אֶלָּא בּוֹאוּ וּנְדוּנֵם בַּמַּיִם, שֶׁכְּבָר נִשְׁבַּע הַקָּדוֹשׁ בָּרוּךְ הוּא שֶׁאֵינוֹ מֵבִיא מַבּוּל לָעוֹלָם, שֶׁנֶּאֱמַר: ״כִּי מֵי נֹחַ זֹאת לִי וְגוֹ׳״. וְהֵן אֵינָן יוֹדְעִין שֶׁעַל כׇּל הָעוֹלָם כּוּלּוֹ אֵינוֹ מֵבִיא, אֲבָל עַל אוּמָּה אַחַת הוּא מֵבִיא.

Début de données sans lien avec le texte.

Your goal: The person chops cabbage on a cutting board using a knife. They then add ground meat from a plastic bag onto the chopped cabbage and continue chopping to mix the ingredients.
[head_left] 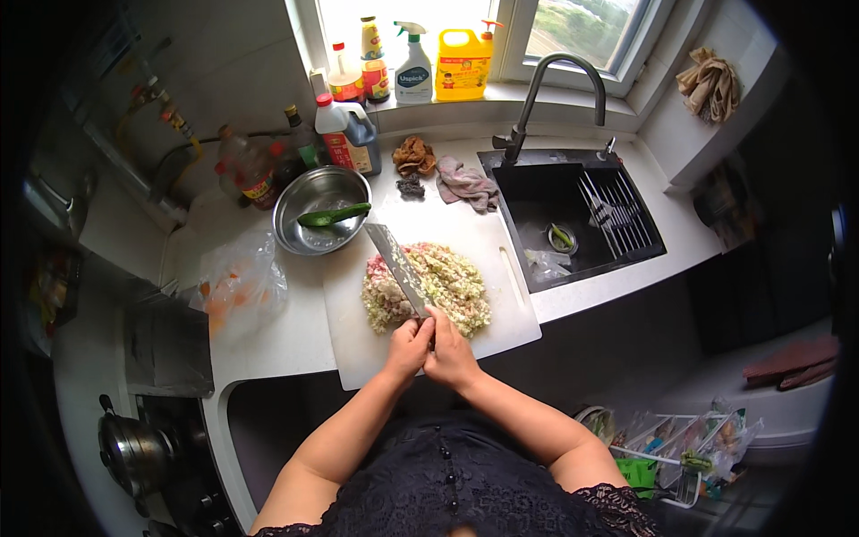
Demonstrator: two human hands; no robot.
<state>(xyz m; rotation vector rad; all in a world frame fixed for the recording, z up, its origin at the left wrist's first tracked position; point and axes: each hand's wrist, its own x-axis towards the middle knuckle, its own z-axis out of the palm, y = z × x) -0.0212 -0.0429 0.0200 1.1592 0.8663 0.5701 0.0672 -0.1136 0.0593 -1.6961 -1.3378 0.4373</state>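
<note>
A broad-bladed kitchen knife points away from me and to the left, its flat dotted with pale bits. My left hand and my right hand meet at its near end, fingers closed around the handle, which they hide. Under and beside the blade spreads a heap of chopped food, pale green and white on the right, with pinkish minced bits on the left. The heap lies on a white cutting board that reaches the counter's front edge.
Behind the board's left stands a steel bowl with a green vegetable. A clear plastic bag lies left. Rags and bottles line the back. A black sink is right; a pot is lower left.
</note>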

Ou bien encore: Lui-même ne l'amène pas, mais eux viennent y tomber d'eux-mêmes. Ainsi est-il dit: « Et les Égyptiens s'enfuirent à sa rencontre » (Chemot 14, 27). Et c'est ce que dit Rabbi Elazar: Que signifie ce qui est écrit: « Car c'est dans la chose même où ils avaient agi avec arrogance [zadou] contre eux » (Chemot 18, 11)? Dans la marmite où ils avaient cuisiné, ils furent eux-mêmes cuits. D'où déduit-on que ce mot « zadou » a le sens de marmite? Du fait qu'il est écrit: « Et Yaakov cuisina un plat [vayazed Yaakov nazid] » (Béréchit 25, 29).

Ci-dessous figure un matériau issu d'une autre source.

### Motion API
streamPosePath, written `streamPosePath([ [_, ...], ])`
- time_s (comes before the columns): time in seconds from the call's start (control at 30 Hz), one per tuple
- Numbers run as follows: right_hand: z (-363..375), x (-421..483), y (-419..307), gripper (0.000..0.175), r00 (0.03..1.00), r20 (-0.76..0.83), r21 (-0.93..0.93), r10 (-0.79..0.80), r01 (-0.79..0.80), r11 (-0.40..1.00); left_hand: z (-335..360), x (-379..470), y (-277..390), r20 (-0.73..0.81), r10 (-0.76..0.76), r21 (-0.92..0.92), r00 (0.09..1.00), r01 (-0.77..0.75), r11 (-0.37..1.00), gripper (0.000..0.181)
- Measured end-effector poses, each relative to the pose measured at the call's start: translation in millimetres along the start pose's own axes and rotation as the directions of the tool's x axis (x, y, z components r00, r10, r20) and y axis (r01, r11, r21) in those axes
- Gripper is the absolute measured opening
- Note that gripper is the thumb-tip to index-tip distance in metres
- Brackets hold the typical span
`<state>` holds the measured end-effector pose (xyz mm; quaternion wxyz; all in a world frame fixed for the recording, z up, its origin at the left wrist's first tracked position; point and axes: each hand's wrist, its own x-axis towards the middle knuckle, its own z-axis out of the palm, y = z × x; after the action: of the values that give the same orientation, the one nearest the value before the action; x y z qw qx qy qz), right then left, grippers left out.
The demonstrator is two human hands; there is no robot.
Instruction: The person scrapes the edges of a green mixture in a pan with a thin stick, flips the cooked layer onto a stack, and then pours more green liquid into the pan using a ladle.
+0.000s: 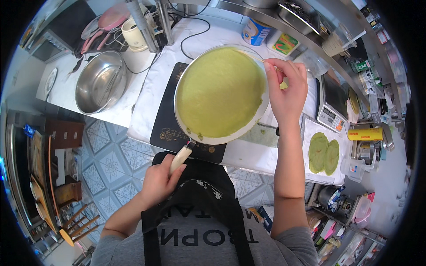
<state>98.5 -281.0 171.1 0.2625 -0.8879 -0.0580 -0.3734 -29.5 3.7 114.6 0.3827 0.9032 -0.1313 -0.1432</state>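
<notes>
A thin green crepe covers most of a round frying pan, which is over a black induction cooktop. My left hand is closed around the pan's cream handle. At the pan's upper right rim, my right hand pinches a thin wooden stick between thumb and fingers; its far end reaches the crepe's edge. Two green crepes lie overlapping on a white-lined tray at the right.
A steel bowl with a whisk inside stands at the left, near a cream electric appliance. A digital scale is right of my right hand. Behind the pan stand a blue can and a green-labelled tub, beneath a metal shelf.
</notes>
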Motion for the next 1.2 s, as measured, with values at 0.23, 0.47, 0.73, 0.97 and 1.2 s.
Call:
streamPosePath([
  [0.23, -2.2, 16.3, -11.3, 0.003, 0.989, 0.137, 0.056, -0.064, 0.057, 0.997, 2.4, -0.5, -0.3, 0.013, 0.025, 0.031, 1.0, -0.026, 0.999, 0.024],
  [0.47, -8.1, 27.0, -18.2, 0.003, 0.952, 0.304, 0.095, -0.044, 0.016, 0.995, 2.3, -2.2, -1.9, 0.025, 0.008, 0.038, 1.0, -0.009, 0.999, 0.025],
  [0.73, -15.4, 31.1, -8.4, 0.007, 0.928, 0.372, 0.206, 0.0, -0.083, 0.975, 1.2, -3.2, -3.4, 0.009, 0.037, 0.043, 0.999, -0.038, 0.998, 0.025],
  [0.97, -24.7, 34.4, -7.6, 0.005, 0.968, 0.249, 0.062, -0.039, 0.024, 0.998, -1.8, -3.0, -4.5, 0.017, 0.019, -0.001, 1.0, -0.019, 1.0, 0.024],
  [1.2, -40.4, 4.5, 9.6, 0.004, 0.984, 0.167, -0.16, -0.057, 0.084, 0.983, -8.4, 0.6, -3.3, 0.112, -0.075, -0.163, 0.991, 0.093, 0.982, 0.028],
])
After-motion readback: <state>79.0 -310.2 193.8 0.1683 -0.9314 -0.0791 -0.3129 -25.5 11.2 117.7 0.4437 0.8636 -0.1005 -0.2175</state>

אִי נָמֵי: הוּא אֵינוֹ מֵבִיא, אֲבָל הֵן בָּאִין וְנוֹפְלִין בְּתוֹכוֹ. וְכֵן הוּא אוֹמֵר: ״וּמִצְרַיִם נָסִים לִקְרָאתוֹ״. וְהַיְינוּ דְּאָמַר רַבִּי אֶלְעָזָר: מַאי דִּכְתִיב ״כִּי בַדָּבָר אֲשֶׁר זָדוּ עֲלֵיהֶם״ — בִּקְדֵירָה שֶׁבִּישְּׁלוּ, בָּהּ נִתְבַּשְּׁלוּ. מַאי מַשְׁמַע דְּהַאי ״זָדוּ״ לִישָּׁנָא דִקְדֵירָה הוּא — דִּכְתִיב: ״וַיָּזֶד יַעֲקֹב נָזִיד״.
Rabbi Hiya bar Abba dit au nom de Rabbi Simaï: Trois personnes furent consultées dans ce conseil [où Pharaon délibéra sur ce qu'il fallait faire du peuple juif]: Bilam, Iyov et Yitro.
אָמַר רַבִּי חִיָּיא בַּר אַבָּא אָמַר רַבִּי סִימַאי: שְׁלֹשָׁה הָיוּ בְּאוֹתָהּ עֵצָה: בִּלְעָם, וְאִיּוֹב, וְיִתְרוֹ.